▶ [TASK]:
Starting from the first line, transcribe the whole listing exactly.

▶ [INFORMATION SHOWN]:
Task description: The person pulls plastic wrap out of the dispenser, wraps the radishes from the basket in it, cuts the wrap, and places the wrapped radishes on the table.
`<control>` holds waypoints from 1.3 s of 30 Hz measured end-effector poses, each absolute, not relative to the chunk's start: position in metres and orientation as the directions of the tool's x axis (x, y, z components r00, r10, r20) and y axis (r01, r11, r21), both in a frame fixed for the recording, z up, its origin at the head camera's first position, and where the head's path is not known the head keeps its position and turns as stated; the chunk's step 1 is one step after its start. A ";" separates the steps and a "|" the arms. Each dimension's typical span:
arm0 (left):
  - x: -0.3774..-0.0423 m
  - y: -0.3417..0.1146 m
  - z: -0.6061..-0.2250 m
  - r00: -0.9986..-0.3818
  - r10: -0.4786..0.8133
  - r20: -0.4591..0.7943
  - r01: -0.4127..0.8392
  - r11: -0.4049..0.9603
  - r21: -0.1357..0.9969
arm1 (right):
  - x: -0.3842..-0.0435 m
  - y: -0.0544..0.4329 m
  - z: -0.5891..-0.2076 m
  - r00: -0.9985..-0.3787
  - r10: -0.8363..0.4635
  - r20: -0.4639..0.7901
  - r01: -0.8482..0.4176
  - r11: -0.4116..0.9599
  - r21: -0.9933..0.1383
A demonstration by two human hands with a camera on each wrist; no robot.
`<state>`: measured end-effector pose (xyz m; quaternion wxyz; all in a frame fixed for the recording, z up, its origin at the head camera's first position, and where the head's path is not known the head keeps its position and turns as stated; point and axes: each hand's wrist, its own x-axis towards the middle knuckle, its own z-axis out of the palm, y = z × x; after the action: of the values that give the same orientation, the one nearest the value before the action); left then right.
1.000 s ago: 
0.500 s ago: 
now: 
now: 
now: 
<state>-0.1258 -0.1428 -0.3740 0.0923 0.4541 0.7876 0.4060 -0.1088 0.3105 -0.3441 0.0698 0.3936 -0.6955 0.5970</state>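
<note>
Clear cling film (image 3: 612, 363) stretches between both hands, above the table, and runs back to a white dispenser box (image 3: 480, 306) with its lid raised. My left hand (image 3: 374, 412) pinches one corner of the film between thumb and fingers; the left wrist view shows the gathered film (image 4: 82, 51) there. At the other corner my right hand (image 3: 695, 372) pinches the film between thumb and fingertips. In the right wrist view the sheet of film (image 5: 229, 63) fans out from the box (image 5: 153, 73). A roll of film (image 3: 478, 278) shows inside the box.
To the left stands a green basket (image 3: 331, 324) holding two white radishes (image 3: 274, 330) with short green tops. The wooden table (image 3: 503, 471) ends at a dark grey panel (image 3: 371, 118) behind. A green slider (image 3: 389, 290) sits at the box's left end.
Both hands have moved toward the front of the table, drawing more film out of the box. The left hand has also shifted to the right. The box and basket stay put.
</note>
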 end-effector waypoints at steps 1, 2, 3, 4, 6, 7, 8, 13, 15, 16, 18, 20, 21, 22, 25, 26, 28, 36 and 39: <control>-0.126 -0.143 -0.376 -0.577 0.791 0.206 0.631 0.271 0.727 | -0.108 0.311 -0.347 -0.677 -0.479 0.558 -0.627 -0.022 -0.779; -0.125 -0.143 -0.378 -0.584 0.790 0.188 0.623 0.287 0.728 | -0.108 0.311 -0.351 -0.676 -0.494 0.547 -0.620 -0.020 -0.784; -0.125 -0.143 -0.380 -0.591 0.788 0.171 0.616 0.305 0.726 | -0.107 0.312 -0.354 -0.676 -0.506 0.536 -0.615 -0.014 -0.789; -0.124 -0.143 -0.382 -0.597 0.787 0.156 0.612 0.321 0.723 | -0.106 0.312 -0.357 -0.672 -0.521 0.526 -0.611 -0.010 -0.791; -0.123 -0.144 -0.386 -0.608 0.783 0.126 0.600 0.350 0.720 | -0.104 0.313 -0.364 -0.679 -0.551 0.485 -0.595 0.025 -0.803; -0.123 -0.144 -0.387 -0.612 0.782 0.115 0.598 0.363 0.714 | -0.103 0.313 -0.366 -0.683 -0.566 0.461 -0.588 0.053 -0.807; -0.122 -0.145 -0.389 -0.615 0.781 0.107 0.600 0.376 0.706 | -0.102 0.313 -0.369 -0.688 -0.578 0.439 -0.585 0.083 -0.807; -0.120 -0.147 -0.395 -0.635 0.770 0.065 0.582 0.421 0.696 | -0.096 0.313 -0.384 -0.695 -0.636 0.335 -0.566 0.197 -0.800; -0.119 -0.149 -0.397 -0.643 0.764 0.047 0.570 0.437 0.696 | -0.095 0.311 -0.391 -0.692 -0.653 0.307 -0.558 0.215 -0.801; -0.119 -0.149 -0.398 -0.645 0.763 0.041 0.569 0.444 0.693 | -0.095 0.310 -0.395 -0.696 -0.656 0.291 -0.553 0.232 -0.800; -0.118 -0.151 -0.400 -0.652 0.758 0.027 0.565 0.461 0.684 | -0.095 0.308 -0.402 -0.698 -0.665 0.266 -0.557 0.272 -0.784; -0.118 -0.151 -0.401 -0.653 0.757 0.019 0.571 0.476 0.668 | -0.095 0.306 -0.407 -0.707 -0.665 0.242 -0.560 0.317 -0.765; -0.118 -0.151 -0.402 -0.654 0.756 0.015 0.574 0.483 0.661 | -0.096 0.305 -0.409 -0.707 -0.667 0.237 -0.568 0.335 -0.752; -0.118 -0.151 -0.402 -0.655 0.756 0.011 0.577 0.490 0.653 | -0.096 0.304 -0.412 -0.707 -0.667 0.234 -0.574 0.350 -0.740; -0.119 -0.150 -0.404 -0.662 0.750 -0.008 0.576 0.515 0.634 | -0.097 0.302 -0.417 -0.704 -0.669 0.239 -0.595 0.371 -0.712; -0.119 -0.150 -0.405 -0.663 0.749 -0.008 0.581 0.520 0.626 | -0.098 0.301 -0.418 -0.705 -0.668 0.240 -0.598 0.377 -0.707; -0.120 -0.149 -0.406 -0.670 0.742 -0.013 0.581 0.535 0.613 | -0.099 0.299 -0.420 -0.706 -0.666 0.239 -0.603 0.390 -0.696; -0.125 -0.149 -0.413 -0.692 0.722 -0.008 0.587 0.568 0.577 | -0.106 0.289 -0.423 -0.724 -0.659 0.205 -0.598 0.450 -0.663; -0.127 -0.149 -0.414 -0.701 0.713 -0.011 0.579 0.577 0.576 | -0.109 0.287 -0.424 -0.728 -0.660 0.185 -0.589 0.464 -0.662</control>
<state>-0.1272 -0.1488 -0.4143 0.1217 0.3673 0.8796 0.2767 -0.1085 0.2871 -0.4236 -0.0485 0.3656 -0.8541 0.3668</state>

▶ [EXERCISE SOLUTION]:
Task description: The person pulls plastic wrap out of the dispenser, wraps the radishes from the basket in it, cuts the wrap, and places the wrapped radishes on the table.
`<control>` holds waypoints from 1.3 s of 30 Hz measured end-effector poses, each absolute, not relative to the chunk's start: position in metres and orientation as the directions of the tool's x axis (x, y, z components r00, r10, r20) and y axis (r01, r11, r21), both in a frame fixed for the recording, z up, its origin at the head camera's first position, and where the head's path is not known the head keeps its position and turns as stated; the chunk's step 1 is one step after its start. A ";" separates the steps and a "|" the arms. Each dimension's typical span:
arm0 (left):
  - x: -0.3774..-0.0423 m
  - y: -0.3417..0.1146 m
  - z: -0.6061..-0.2250 m
  - r00: -0.9986..-0.3818
  - r10: -0.4786..0.8133
  - r20: -0.4591..0.7943
  - r01: -0.4127..0.8392
  - r11: -0.4049..0.9603
  - r21: -0.1357..0.9969
arm1 (right):
  - x: -0.3842..-0.0435 m
  - y: -0.0544..0.4329 m
  - z: -0.5891..-0.2076 m
  - r00: -0.9985..-0.3787
  - r10: -0.8363..0.4635
  - r20: -0.4639..0.7901
  - r01: -0.8482..0.4176
  - r11: -0.4116..0.9599
  - r21: -0.9933..0.1383
A demonstration by two human hands with a camera on each wrist; no robot.
`<state>`: measured end-effector pose (xyz m; quaternion wxyz; all in a frame fixed for the recording, z up, its origin at the head camera's first position, and where the head's path is not known the head keeps its position and turns as stated; point and axes: each hand's wrist, its own x-axis towards the middle knuckle, its own z-axis out of the palm, y = z × x; after the action: of the values that give the same orientation, the one nearest the value before the action); left then right.
1.000 s ago: 
0.500 s ago: 
now: 
now: 
now: 
<state>-0.1258 -0.1428 -0.3740 0.0923 0.4541 0.7876 0.4060 -0.1088 0.3105 -0.3441 0.0698 0.3936 -0.6955 0.5970</state>
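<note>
Clear cling film (image 3: 612, 363) stretches between both hands, above the table, and runs back to a white dispenser box (image 3: 480, 306) with its lid raised. My left hand (image 3: 374, 412) pinches one corner of the film between thumb and fingers; the left wrist view shows the gathered film (image 4: 82, 51) there. At the other corner my right hand (image 3: 695, 372) pinches the film between thumb and fingertips. In the right wrist view the sheet of film (image 5: 229, 63) fans out from the box (image 5: 153, 73). A roll of film (image 3: 478, 278) shows inside the box.
To the left stands a green basket (image 3: 331, 324) holding two white radishes (image 3: 274, 330) with short green tops. The wooden table (image 3: 503, 471) ends at a dark grey panel (image 3: 371, 118) behind. A green slider (image 3: 389, 290) sits at the box's left end.
Both hands have moved toward the front of the table, drawing more film out of the box. The left hand has also shifted to the right. The box and basket stay put.
</note>
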 end-effector waypoints at steps 1, 2, 3, 4, 6, 7, 8, 13, 15, 16, 18, 20, 21, 22, 25, 26, 28, 36 and 39: <control>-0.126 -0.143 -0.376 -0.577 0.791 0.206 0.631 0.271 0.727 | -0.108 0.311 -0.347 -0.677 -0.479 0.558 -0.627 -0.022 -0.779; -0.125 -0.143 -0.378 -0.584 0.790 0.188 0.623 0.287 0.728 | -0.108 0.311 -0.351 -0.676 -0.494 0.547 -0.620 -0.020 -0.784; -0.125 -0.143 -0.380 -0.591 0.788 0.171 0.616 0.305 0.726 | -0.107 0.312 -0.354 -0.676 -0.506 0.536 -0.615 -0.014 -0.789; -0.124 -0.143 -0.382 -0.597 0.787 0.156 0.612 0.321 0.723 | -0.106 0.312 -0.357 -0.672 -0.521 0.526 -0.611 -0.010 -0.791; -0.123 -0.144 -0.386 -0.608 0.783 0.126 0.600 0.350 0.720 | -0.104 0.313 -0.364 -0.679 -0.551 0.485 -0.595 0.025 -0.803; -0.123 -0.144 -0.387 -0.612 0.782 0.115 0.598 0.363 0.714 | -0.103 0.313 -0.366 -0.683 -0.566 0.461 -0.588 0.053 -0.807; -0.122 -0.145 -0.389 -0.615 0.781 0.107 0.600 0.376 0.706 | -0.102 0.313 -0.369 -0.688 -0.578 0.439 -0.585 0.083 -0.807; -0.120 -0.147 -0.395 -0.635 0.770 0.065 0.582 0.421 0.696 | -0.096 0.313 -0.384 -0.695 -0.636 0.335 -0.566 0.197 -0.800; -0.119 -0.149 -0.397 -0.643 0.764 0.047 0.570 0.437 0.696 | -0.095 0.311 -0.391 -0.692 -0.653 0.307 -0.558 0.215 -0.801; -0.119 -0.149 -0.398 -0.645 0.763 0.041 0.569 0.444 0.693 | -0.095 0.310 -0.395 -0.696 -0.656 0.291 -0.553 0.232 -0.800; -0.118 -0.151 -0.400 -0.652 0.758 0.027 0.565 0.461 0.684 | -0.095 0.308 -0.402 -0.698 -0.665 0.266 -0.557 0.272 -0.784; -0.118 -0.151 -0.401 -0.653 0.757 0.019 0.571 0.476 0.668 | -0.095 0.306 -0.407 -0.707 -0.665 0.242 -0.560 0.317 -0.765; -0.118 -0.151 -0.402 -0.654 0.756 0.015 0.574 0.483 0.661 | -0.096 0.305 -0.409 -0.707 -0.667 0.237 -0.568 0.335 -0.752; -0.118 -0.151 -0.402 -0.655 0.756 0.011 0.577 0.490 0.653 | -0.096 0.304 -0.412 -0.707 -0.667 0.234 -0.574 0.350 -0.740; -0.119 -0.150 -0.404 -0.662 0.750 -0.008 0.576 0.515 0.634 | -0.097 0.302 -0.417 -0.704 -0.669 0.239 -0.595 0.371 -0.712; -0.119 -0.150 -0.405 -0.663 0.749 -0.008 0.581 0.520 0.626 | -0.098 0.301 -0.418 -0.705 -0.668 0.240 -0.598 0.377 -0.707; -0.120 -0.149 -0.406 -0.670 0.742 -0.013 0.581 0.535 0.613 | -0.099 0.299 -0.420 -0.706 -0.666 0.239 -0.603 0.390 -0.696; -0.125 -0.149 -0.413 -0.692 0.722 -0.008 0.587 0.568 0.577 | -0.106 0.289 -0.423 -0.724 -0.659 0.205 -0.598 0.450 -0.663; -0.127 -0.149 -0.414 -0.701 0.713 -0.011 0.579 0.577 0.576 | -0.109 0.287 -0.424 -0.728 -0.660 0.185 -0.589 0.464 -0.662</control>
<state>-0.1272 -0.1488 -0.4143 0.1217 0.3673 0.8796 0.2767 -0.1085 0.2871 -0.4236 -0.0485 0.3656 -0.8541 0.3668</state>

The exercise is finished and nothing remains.